French politician (born 1983)

Paul Midy (/fr/; born 25 January 1983) is a French business executive and politician. As a member of Renaissance (RE, formerly La République En Marche!) he was elected to represent the 5th constituency of the Essonne department in the National Assembly in 2022 legislative election.

==Early life and education==
Midy was born in Fontainebleau.
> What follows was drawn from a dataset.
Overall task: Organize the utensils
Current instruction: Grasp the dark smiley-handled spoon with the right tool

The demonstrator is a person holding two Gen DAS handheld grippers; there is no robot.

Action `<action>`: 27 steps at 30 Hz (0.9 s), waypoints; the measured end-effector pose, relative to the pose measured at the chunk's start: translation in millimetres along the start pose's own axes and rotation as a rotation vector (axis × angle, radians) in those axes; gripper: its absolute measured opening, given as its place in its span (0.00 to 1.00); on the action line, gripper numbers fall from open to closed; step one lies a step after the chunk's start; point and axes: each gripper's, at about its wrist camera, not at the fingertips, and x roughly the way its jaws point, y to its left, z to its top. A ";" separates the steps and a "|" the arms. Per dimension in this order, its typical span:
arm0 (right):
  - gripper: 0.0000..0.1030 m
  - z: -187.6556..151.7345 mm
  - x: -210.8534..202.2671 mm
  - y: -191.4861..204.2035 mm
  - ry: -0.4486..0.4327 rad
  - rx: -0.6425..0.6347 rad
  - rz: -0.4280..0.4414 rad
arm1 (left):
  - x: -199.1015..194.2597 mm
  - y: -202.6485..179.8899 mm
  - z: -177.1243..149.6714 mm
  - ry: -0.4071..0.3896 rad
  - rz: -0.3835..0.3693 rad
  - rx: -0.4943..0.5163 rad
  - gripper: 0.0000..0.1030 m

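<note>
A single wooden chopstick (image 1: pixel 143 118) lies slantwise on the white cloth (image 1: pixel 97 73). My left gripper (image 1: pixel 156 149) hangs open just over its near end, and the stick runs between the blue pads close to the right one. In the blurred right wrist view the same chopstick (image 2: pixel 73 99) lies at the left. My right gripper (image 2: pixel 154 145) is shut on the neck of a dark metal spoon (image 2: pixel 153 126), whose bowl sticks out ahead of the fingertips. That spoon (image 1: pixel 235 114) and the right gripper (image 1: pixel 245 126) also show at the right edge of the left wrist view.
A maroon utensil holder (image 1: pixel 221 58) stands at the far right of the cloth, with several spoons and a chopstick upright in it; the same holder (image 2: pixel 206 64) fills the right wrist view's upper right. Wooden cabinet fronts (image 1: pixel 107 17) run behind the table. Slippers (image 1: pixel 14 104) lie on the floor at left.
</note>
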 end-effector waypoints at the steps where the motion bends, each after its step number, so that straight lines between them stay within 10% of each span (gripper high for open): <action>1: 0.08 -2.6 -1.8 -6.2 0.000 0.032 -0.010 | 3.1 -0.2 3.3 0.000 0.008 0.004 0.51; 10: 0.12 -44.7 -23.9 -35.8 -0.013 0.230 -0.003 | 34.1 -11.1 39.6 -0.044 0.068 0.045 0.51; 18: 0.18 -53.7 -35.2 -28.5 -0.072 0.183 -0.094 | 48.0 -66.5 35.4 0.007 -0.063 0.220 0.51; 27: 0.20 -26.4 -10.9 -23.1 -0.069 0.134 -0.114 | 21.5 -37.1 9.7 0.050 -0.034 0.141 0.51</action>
He studied at the École polytechnique and earned a Master's degree in applied mathematics from Columbia University in the United States.

==Business career==
Midy worked for the American consulting firm McKinsey & Company from 2007 to 2014, rising to associate partner, then as an executive with the online retailer Jumia; he was chief executive of Jumia Travel, in 2017 became chief marketing officer of Jumia, and at its launch in early 2018 served as CEO of Jumia One, the company's payment app. In 2018 he became chief executive of the food delivery company Frichti.

==Political career==
Midy was a youth activist with the Union for a Popular Movement. He challenged the legality of support by the regional transport agency Syndicat des transports d'Ile-de-France for Jean-Paul Huchon's 2010 re-election campaign as President of the Regional Council of Île-de-France; in 2011 Huchon's re-election was allowed to stand, but he was ordered to return funds he had been paid in reimbursement of his campaign costs. He served briefly on the municipal council of Fontainebleau in opposition to his former party.

Midy is a supporter of Emmanuel Macron; in 2017 he rejoined LREM, working with Stanislas Guerini and becoming deputy director general in 2019 and director general in 2020.

In the June 2022 national election, he was elected to the National Assembly, representing the 5th constituency of Essonne. He narrowly defeated Cédric Villani, who had been elected in 2017 as a member of LREM but stood for re-election for the New Ecological and Social People's Union.